Une foule en furie s’est déversée, samedi, dans les rues de Richard Toll. Des populations et travailleurs de la CSS, tenaillés par la peur de voir ce poumon économique de cette partie du pays à terre. Ils interpellent le chef de l’Etat sur la question des déclarations d'importation de produits alimentaires (Dipa).
"Les Dipa frauduleuses, une menace contre les emplois" ; "Touche pas à mon sucre" ; "Non à la contrebande" ; "Mon emploi, ma vie" ; "Assome veut nous assommer". Tels sont, entre autres messages portés haut sur les pancartes, délivrés par les manifestants, ce samedi à Richard Toll. Toute la ville a vu rouge. Une foule immense est sortie, malgré la forte canicule. Durant des heures, ces populations ont occupé la route nationale pour montrer leur désaccord à la délivrance de Dipa, par le ministère du Commerce, à de tierces personnes.
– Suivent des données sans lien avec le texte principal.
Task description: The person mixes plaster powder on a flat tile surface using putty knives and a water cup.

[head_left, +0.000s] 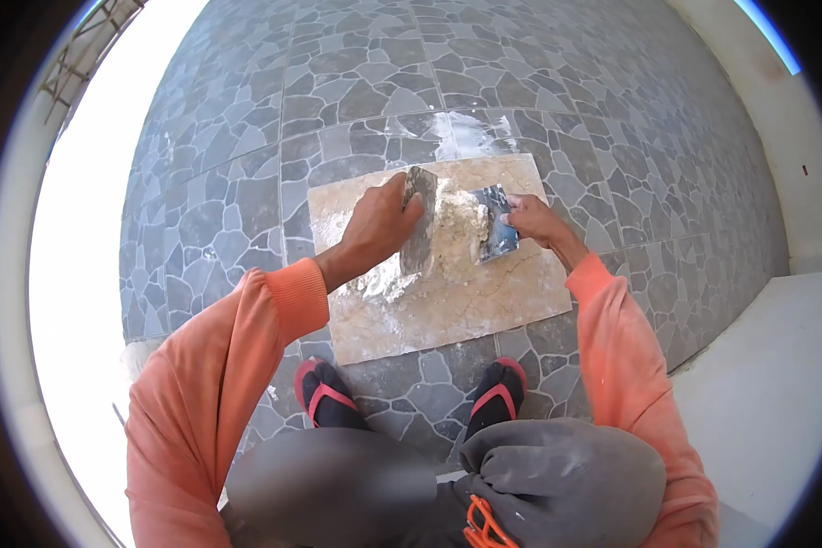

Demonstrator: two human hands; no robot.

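Observation:
A beige marbled tile board (457, 315) lies on the floor before me, with a heap of wet off-white plaster (458, 219) on it. My left hand (380, 224) is closed around a grey, plaster-smeared flat trowel (419, 233), which stands on edge along the heap's left side. On the opposite side, my right hand (535, 222) grips a dark blue scraper blade (500, 233) by its outer edge, with plaster against its left edge. More white material (374, 281) lies left of the trowel, partly under my left wrist.
Grey stone-patterned tiles (356, 91) cover the floor, with a white smear (466, 134) beyond the board. My feet in red-strapped sandals (324, 393) stand close to its near edge. A pale wall (749, 110) and white ledge (767, 365) are at right; a bright edge runs along the left.

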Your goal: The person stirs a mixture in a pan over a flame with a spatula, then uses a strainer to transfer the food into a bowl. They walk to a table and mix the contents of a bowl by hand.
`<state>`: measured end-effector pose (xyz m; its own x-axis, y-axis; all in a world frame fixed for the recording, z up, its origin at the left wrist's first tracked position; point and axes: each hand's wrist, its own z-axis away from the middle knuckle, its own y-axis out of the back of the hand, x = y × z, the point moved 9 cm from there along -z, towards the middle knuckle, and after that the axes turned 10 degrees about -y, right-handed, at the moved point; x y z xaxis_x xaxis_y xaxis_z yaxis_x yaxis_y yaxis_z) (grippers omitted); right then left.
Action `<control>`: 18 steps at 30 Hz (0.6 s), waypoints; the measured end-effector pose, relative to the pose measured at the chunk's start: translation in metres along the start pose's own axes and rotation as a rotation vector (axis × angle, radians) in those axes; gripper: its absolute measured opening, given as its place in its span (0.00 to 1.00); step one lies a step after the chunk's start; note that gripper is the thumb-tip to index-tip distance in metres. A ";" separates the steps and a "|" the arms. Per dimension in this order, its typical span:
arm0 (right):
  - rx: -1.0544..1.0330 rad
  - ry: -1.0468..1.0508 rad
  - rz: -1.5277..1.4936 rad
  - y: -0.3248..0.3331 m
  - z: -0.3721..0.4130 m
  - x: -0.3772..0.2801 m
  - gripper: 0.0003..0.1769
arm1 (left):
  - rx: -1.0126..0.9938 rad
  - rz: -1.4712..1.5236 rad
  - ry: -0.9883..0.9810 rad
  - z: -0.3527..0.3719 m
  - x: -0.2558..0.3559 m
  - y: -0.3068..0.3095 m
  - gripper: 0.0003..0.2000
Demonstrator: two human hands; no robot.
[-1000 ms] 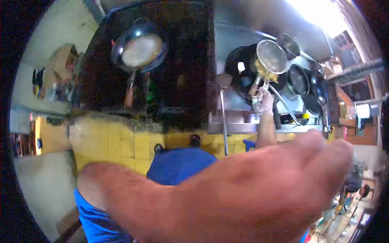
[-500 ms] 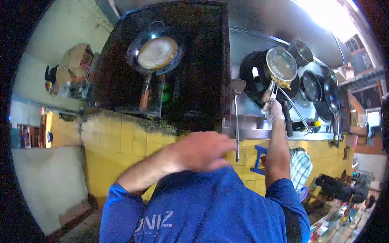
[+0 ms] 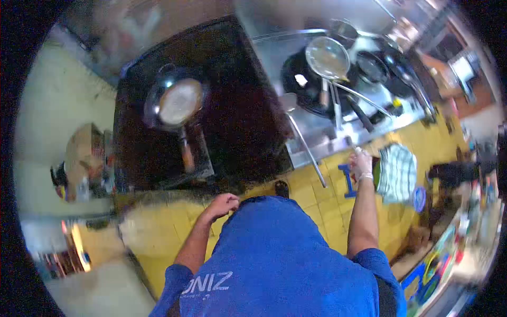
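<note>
In the head view my left hand (image 3: 224, 205) is bare, its fingers curled with nothing seen in them, beside the front of my blue shirt. My right hand (image 3: 362, 165) wears a clear glove and hangs over the floor just off the counter's front edge. Its fingers are bent together; what they hold, if anything, is blurred. Beyond it a round mesh strainer (image 3: 327, 57) rests on a black wok (image 3: 297, 79), with metal handles toward me. On the dark stove stands a wok (image 3: 153, 108) with a pale round surface inside and a wooden handle (image 3: 187, 157).
A long-handled ladle (image 3: 307, 145) juts past the steel counter (image 3: 301, 156). More black pans (image 3: 372, 67) crowd the counter's right. A checked cloth (image 3: 397, 173) hangs near a blue stool (image 3: 348, 179) on the yellow tiled floor. A cardboard box (image 3: 84, 150) is at left.
My right hand has come off the strainer's handles and back over the floor. My left hand has drawn back toward my left side. The view has turned and shifted.
</note>
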<state>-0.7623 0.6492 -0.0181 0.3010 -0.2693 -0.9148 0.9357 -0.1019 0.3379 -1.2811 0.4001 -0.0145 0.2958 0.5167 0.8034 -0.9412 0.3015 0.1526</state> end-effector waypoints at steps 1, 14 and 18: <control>0.024 0.303 0.324 0.009 0.021 0.033 0.11 | -0.134 -0.085 -0.082 -0.014 -0.009 -0.011 0.13; -0.475 -0.874 0.592 -0.058 0.627 0.304 0.11 | -0.626 0.165 -0.289 -0.038 0.132 -0.171 0.18; -0.143 -1.045 0.221 -0.032 0.635 0.330 0.10 | -0.471 0.457 -0.239 -0.101 0.184 -0.217 0.16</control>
<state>-0.8097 -0.0446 -0.1901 0.2230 -0.9597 -0.1713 0.9131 0.1441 0.3813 -1.0059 0.5111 0.0421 -0.2078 0.5006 0.8404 -0.7759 0.4389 -0.4532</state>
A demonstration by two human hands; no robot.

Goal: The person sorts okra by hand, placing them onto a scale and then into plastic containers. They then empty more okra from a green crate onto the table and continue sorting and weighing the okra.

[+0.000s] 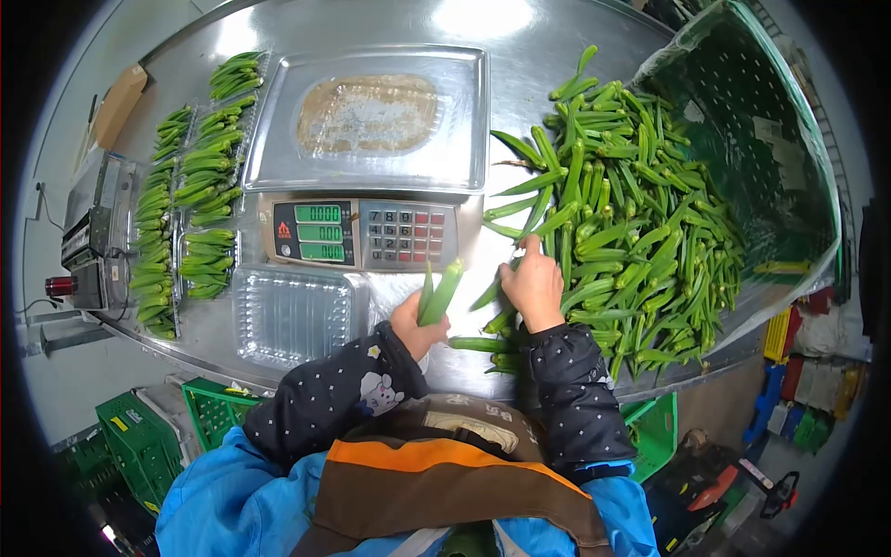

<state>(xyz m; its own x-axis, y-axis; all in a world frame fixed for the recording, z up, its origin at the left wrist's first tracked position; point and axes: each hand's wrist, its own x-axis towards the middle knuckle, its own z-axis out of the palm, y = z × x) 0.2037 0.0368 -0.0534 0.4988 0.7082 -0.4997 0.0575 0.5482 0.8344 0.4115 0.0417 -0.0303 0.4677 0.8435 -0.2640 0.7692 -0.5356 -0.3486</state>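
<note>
My left hand [419, 323] is closed around okra pods [440, 293], their tips pointing up in front of the scale. My right hand [535, 286] is at the left edge of a large heap of loose okra [631, 223]. Its thumb and index finger are apart beside several pods, and its other fingers are partly hidden. An empty clear plastic tray [292, 316] lies left of my left hand. Behind it stands a digital scale [408, 234] with a bare metal pan [269, 121] and lit green displays.
Clear trays filled with okra [209, 167] stand in rows at the left, near a machine [88, 265]. A green crate [761, 139] with a plastic liner lies tipped behind the heap. More green crates [139, 441] sit below the metal table [548, 23].
</note>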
Une situation qui plonge ainsi la Compagnie sucrière sénégalaise (CSS) dans un déficit financier, car plus de 30 000 t de sucre sont en souffrance dans leurs magasins.
Ainsi, pour faire face, les machines ont cessé de tourner à la CSS, le temps d'une marche de contestation. Coupeurs, glaneurs, planteurs à canne, aggloméreurs, électriciens, chaudronniers, mécaniciens, chauffeurs, laborantins, magasiniers et cadres ont déserté la fabrique pour battre le macadam, mettant en demeure le chef de l'État Macky Sall.
Le DRH de la CSS, Louis Lamotte, s’est ainsi montré véhément contre ceux-là qu’il considère comme des ‘’faussaires’’. Il leur promet des poursuites judiciaires, si l'Etat ne le fait pas. "Nous demandons au chef de l'État d'identifier ces commerçants véreux, car en complicité avec des fonctionnaires du ministère, ils sont en train de mettre à genoux une industrie réalisée par des fils du pays avec Mimran et qui, aujourd'hui, pourvoit 8 500 emplois au Sénégal et à la sous-région", a-t-il fulminé.
Très en verve, Louis Lamotte a décrit ce qui se passe comme du vol et pense que Macky Sall n'a jamais ordonné cet acte. "Il faut qu'on sauvegarde ce legs. Et si on ne fait pas attention, ces gens-là vont faire comme ils ont fait avec la SNTI de Dagana", a-t-il prévenu.
De ce fait, il demande à toute la région de se mobiliser, car la CSS est le poumon de l'économie du Nord. Dopé par la foule immense drapée de rouge, avec des slogans hostiles au gouvernement, et surtout au ministre de tutelle, Louis Lamotte a poursuivi qu'il est temps que le chef de l'État siffle la fin de la récréation car, à l'en croire, les travailleurs de la CSS ne vont pas reculer d'un iota.
Escortée par la police, la foule a marché du stade municipal à la porte de la mairie, en présence de toutes les organisations syndicales et de quelques figures politiques de la région. Une déclaration commune des syndicats a été lue par le porte-parole du jour Amary Diouf, par ailleurs Secrétaire général de la CNTS/FC. Et comme Louis Lamotte, il n'a pas loupé les bénéficiaires des Dipa qu'il assimile à des ‘’vautours’’.
Amary Diouf de préciser que cette marche est l'acte 2 du combat des centrales syndicales. Si rien n'est fait, le troisième sera déroulé à Dakar. "Des informations fidèles indiquent qu'au moins 150 000 t de sucre sont déversées dans le marché, transformant ainsi notre pays en un souk. Ces pilleurs de l'industrie locale, bien protégés, ont un seul objectif : le gain facile bassement acquis", a-t-il fulminé. Faisant remarquer que si la CSS ferme, ce sont plus de 100 000 habitants qui seront impactés, 8 500 emplois perdus et 8 500 candidats à l'émigration clandestine de plus, au moment où la relance économique est d'actualité.
Pour lui, en évoquant, en Conseil des ministres, la régulation du marché du sucre, le chef de l'État a pris la juste mesure des enjeux. Cependant, prévient-il, ‘’nous attendons que de grandes mesures urgentes permettant la reprise immédiate de nos ventes soient prises. Autrement, il sera trop tard."